Die gute Nachricht zuerst: Dank der Ankündigung der Credit Suisse, künftig ab einem bestimmten Einlagevolumen negative Zinsen auf Guthaben anderer Banken zu erheben, kam zu Beginn dieser Woche wieder Leben in das Währungspaar Euro-Franken. Eine Gebühr auf Guthaben bei einer „relativ riskanten“ Gegenpartei wie einer Bank? Dies dürfte vielen Anlegern ungewöhnlich erscheinen und die Attraktivität der eidgenössischen Währung reduzieren. Da auch von Seiten der Schuldenkrise derzeit eher Signale der Entspannung wahrgenommen werden, hat Euro-Franken durchaus das Potenzial, sich auf Wochensicht im Bereich des bisherigen Jahreshochs von knapp 1,22 Schweizer Franken zu stabilisieren.

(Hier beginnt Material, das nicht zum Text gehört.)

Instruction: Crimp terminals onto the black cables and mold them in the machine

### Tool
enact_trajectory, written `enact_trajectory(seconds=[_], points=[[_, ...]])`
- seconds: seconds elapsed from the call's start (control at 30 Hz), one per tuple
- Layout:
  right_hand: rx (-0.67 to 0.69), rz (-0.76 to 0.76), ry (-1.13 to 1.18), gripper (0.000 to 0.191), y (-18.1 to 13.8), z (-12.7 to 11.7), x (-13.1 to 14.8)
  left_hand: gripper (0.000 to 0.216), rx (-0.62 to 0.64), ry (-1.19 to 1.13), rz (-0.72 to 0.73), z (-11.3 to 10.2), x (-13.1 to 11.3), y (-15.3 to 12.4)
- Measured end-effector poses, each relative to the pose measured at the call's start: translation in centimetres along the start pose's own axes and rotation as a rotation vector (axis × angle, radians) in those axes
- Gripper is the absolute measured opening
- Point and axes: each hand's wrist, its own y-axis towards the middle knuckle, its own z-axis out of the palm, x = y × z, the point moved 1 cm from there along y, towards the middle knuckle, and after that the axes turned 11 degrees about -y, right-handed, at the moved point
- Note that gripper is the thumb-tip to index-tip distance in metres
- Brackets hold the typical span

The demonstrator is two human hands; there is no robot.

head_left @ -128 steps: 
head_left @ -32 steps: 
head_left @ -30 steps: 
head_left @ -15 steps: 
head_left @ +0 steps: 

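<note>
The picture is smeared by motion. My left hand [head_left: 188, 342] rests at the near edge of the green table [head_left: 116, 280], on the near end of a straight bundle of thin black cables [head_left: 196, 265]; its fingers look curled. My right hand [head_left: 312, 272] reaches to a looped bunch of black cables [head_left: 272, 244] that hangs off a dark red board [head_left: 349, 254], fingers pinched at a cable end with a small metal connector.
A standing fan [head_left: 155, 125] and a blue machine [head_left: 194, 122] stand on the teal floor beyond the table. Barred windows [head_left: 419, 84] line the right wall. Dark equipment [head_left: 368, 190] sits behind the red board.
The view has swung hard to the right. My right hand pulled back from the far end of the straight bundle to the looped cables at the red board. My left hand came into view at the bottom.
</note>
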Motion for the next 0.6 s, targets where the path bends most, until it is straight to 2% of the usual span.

Spürbare Auswirkungen auf die Preisentwicklung sollte eine solch leichte Franken-Abwertung jedoch kaum haben, was uns zur schlechten Nachricht bringt: Die Hoffnungen auf ein baldiges Ende der Deflation erhielten jüngst einen Dämpfer. So verzeichneten die Verbraucherpreise im November einen unerwartet deutlichen Rückgang von 0,4% (y/y). Auch die nächste Woche verspricht, eine von der spannenderen Sorte zu werden. Zunächst stehen am morgigen Freitag die Daten zur Entwicklung der SNB-Devisenreserven für Oktober an. Ein deutlicher Anstieg wäre hier sicherlich eine Überraschung. Mit Interesse dürfte zudem die am Donnerstag anstehende Sitzung der SNB verfolgt werden.